DS Poole enters the room. “Sorry,” he says. “I just bailed a dealer for this, so it had better be good.”
Something in Julia relaxes as she thinks of Price, going on his way, free tea and all. That guy somehow always lands on his feet. He’ll be recalled, but he’ll get out of it.
She grabs a red marker pen and draws an arrow across the whiteboard. It squeaks as she does so, and the room falls as quiet as if she has clinked a glass.
She begins to speak. “Here’s what we know. Olivia Johnson is twenty-two. Nickname Little O. She works in marketing. April twenty-seventh, she signs the lease for a house share. April twenty-eighth, the day before yesterday, she moves into that house in central Portishead.” She glances at Best, who looks concerned, and then at Jonathan, who looks up for a challenge.

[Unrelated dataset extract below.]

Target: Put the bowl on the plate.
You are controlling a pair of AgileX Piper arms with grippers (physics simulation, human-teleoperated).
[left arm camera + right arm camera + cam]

“She spends that night in her room, unpacks a bit, then leaves the next morning for a job interview in Bristol City Centre at a marketing firm called Reflections. We don’t know where she worked before yet, but according to her emails to her new landlord she moved from Walton Bay. She sends a text to her housemates, late that night, saying, please come. Signed with a kiss. No location sent along with it. Earlier that night, she was seen on CCTV on Portishead High Street. We’ve got the footage. This morning, the housemates reported her missing. It’s taken a while to work its way to us, and meantime the father, who’s been interviewed on the phone, has been helpful.”